What you should do:
What the task requires is each entry, restated exactly.

(Collected data entries)
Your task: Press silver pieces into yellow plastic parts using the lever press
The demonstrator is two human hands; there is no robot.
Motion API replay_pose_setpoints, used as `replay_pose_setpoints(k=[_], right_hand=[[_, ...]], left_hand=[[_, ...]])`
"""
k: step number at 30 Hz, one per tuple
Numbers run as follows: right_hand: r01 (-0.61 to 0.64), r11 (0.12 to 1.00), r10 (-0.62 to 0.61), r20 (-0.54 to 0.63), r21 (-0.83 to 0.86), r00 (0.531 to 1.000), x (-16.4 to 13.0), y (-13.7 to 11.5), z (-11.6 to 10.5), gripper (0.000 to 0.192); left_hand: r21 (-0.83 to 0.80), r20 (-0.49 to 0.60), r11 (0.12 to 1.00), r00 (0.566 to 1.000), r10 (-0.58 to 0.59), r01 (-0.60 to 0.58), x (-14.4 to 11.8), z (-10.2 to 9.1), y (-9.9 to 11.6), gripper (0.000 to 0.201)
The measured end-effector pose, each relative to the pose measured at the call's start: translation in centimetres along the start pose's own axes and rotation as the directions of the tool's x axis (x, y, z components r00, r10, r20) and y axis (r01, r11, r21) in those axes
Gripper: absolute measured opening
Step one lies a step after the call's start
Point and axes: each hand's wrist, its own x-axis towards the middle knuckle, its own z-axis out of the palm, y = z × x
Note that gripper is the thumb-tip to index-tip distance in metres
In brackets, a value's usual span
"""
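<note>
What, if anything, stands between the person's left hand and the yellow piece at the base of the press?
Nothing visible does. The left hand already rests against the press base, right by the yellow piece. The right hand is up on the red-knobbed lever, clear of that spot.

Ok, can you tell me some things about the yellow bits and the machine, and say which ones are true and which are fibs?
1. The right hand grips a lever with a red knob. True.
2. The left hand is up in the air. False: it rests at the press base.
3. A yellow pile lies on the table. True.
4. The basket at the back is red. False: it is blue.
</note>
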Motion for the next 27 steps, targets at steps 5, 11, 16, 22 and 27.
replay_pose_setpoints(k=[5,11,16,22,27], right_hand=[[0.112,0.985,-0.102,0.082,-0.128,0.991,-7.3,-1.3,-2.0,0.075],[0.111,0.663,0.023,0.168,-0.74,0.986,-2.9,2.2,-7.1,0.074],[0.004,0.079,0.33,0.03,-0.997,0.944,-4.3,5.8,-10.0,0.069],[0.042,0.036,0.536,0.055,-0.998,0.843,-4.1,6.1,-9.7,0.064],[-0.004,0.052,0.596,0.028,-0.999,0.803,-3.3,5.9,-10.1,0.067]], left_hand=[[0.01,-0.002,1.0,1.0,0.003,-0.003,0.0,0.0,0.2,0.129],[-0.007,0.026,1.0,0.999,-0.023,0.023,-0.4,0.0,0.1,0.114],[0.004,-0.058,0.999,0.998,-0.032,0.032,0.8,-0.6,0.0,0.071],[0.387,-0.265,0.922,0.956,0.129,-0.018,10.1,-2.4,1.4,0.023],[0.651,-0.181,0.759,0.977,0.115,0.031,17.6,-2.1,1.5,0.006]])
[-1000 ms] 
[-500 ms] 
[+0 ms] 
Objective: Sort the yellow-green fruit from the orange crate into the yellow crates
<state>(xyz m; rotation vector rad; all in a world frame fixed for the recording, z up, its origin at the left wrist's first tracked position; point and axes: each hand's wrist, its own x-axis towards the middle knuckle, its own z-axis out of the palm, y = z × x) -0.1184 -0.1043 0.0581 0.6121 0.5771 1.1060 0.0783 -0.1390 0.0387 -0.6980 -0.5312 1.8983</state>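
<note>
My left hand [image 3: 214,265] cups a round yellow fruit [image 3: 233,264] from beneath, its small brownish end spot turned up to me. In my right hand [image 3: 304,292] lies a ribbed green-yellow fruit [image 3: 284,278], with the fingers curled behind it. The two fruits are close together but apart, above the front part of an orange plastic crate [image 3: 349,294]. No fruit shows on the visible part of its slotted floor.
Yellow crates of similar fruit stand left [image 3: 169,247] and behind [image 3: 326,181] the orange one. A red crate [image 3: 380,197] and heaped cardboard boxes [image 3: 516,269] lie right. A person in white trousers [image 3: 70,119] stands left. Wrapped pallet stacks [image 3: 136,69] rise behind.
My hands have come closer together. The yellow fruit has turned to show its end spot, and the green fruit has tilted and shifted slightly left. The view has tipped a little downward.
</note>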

Output of the exercise:
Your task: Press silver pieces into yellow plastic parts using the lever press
The demonstrator is two human hands; there is no robot.
Motion API replay_pose_setpoints, used as `replay_pose_setpoints(k=[_], right_hand=[[_, ...]], left_hand=[[_, ...]])`
"""
k: step number at 30 Hz, one per tuple
Numbers run as follows: right_hand: r01 (-0.61 to 0.64), r11 (0.12 to 1.00), r10 (-0.62 to 0.61), r20 (-0.54 to 0.63), r21 (-0.83 to 0.86), r00 (0.531 to 1.000), x (-16.4 to 13.0), y (-13.7 to 11.5), z (-11.6 to 10.5), gripper (0.000 to 0.192); left_hand: r21 (-0.83 to 0.80), r20 (-0.49 to 0.60), r11 (0.12 to 1.00), r00 (0.566 to 1.000), r10 (-0.58 to 0.59), r01 (-0.60 to 0.58), x (-14.4 to 11.8), z (-10.2 to 9.1), y (-9.9 to 11.6), gripper (0.000 to 0.201)
The measured end-effector pose, each relative to the pose measured at the call's start: translation in centimetres along the start pose's own axes and rotation as the directions of the tool's x axis (x, y, z components r00, r10, r20) and y axis (r01, r11, r21) in those axes
Gripper: absolute measured opening
Step one lies a step after the call's start
Point and axes: each hand's wrist, its own x-axis towards the middle knuckle, its own z-axis out of the palm, y = z × x
Note that gripper is the thumb-tip to index-tip distance in metres
In brackets, a value's usual span
"""
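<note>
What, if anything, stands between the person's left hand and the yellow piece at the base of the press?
Nothing visible does. The left hand already rests against the press base, right by the yellow piece. The right hand is up on the red-knobbed lever, clear of that spot.

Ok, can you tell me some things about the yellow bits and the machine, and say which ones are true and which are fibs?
1. The right hand grips a lever with a red knob. True.
2. The left hand is up in the air. False: it rests at the press base.
3. A yellow pile lies on the table. True.
4. The basket at the back is red. False: it is blue.
</note>
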Motion for the next 27 steps, targets at steps 5, 11, 16, 22 and 27.
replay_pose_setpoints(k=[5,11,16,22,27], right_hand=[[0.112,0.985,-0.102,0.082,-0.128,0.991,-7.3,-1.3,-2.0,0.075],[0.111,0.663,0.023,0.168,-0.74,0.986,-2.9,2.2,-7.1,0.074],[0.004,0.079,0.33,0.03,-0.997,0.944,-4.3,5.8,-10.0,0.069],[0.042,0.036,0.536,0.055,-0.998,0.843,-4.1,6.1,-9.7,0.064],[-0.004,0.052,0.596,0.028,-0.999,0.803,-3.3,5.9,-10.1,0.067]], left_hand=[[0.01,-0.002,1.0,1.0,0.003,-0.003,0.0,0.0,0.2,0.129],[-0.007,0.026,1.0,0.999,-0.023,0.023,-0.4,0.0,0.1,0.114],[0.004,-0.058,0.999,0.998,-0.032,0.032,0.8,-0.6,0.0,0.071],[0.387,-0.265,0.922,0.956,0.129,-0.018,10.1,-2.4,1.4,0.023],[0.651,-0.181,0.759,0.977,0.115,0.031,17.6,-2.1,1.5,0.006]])
[-1000 ms] 
[-500 ms] 
[+0 ms] 
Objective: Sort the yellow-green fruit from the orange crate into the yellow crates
<state>(xyz m; rotation vector rad; all in a world frame fixed for the recording, z up, its origin at the left wrist's first tracked position; point and axes: each hand's wrist, its own x-axis towards the middle knuckle, its own z-axis out of the palm, y = z × x) -0.1184 -0.1043 0.0581 0.6121 0.5771 1.1060 0.0783 -0.1390 0.0387 -0.6980 -0.5312 1.8983</state>
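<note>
My left hand [image 3: 214,265] cups a round yellow fruit [image 3: 233,264] from beneath, its small brownish end spot turned up to me. In my right hand [image 3: 304,292] lies a ribbed green-yellow fruit [image 3: 284,278], with the fingers curled behind it. The two fruits are close together but apart, above the front part of an orange plastic crate [image 3: 349,294]. No fruit shows on the visible part of its slotted floor.
Yellow crates of similar fruit stand left [image 3: 169,247] and behind [image 3: 326,181] the orange one. A red crate [image 3: 380,197] and heaped cardboard boxes [image 3: 516,269] lie right. A person in white trousers [image 3: 70,119] stands left. Wrapped pallet stacks [image 3: 136,69] rise behind.
My hands have come closer together. The yellow fruit has turned to show its end spot, and the green fruit has tilted and shifted slightly left. The view has tipped a little downward.
</note>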

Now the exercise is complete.